What impact will our decision have on customers?
How much of not using outsourcing is about ego?
Now, I’m biased here, but I think much of what makes a law firm run should be farmed out. IT, translation, investigation & process service, appellate work, accounting & billing, coffee service. Those processes do require that a lawyer cede some control. But they can have a huge positive impact on a client’s checkbook– efficiency does that naturally.
Far be it for me to ever challenge anybody’s ego. I’m a lawyer. All of my clients are lawyers. And although we may not all have massive, outsized, bigger-than-life egos… it’s a rebuttable presumption. And I’ll presume that much of the hesitation lawyers feel about outsourcing is as much about ego as about fear. (Fear? Yes.
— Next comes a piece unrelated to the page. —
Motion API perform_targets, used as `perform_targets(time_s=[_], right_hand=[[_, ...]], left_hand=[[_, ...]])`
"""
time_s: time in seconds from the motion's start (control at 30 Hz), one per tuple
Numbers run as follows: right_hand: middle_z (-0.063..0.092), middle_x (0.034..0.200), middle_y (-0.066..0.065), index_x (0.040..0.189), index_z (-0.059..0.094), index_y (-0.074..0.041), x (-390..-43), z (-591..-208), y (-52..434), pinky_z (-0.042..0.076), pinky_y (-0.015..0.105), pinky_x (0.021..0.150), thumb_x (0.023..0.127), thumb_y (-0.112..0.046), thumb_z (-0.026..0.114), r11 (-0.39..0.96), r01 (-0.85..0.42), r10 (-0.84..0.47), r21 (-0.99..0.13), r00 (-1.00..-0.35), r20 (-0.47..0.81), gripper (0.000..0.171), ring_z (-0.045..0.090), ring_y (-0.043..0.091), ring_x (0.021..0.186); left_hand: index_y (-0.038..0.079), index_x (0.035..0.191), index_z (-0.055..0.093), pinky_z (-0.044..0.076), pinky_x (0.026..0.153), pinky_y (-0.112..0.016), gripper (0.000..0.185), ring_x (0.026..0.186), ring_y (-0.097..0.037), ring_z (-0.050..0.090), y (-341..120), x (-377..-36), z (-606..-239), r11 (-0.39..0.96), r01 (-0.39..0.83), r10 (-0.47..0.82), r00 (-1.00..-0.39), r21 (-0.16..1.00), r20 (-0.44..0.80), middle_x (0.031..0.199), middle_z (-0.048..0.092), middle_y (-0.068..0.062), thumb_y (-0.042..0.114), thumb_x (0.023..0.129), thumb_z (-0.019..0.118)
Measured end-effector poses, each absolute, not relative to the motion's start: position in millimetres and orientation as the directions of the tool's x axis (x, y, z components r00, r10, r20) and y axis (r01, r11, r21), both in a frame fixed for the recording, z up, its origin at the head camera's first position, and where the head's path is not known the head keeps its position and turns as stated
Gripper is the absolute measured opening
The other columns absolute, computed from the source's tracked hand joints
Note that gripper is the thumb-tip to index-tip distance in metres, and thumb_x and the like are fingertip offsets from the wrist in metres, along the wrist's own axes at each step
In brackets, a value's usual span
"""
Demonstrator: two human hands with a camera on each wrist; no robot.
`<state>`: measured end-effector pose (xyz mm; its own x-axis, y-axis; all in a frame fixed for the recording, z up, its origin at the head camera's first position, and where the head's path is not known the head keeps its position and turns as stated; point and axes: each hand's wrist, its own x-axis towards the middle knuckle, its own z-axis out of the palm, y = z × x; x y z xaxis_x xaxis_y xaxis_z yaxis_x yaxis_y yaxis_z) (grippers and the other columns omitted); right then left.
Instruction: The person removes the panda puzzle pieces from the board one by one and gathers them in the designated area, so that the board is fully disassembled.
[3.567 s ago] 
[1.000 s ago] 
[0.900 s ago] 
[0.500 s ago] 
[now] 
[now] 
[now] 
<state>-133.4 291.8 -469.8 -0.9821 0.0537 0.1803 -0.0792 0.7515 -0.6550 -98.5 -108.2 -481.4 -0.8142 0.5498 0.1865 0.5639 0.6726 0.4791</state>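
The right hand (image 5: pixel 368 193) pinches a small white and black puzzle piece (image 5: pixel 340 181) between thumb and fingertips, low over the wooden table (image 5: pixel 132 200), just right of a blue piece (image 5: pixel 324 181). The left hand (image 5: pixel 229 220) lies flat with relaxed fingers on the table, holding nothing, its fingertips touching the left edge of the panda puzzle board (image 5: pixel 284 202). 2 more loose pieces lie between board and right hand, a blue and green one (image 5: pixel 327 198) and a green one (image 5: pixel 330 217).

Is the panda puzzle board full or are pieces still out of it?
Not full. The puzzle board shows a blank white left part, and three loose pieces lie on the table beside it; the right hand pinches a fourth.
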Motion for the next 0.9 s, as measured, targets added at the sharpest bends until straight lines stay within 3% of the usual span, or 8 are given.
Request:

Fear of a malpractice suit or disbarment.)
But we get a whole bunch of functional-but-ugly if we don’t call in some help– and functional-but-ugly is usually pretty inefficient.
* Clyde was an Air Force fighter jet mechanic in the early 1950s, and joined the union at the Sioux City Stockyards the same day he met a young U.S. Senator named John F. Kennedy at a 1960 campaign stop. I never saw a piece of machinery he couldn’t fix, and he could tune up a Ford truck engine so well that it would sing Puccini arias– it just wouldn’t look pretty. Regardless, I did not inherit this talent.
** For the uninitiated, the USDA gave away surplus food decades ago– the chief give-away being in the form of processed American cheese. It benefited struggling farmers, it benefited poor and working class families who’d fallen on hard times, and it gave conservatives a huge political punching bag. But I gotta tell you, there has never been a better grilled cheese sandwich than the ones we made with day old bread from the Metz Baking thrift store, a couple of slices of government cheese, and the surplus butter that came with it.
*** Update October, 2022: Interestingly enough, I just re-read Michael Mogill’s excellent book, The Game Changing Attorney. Seems he had a virtually identical experience– except that his situation was a toilet, and he actually hired a pro to do it. For the record, I wrote this post in May, 2018 but didn’t buy the book until November. I’m not saying he lifted the idea from my blog, but on the re-read, I was concerned that I might have lifted it from his book until I checked the timeline (because lawyer). That we both illustrate the dilemma with plumbing frustration just underpins the strength of the argument.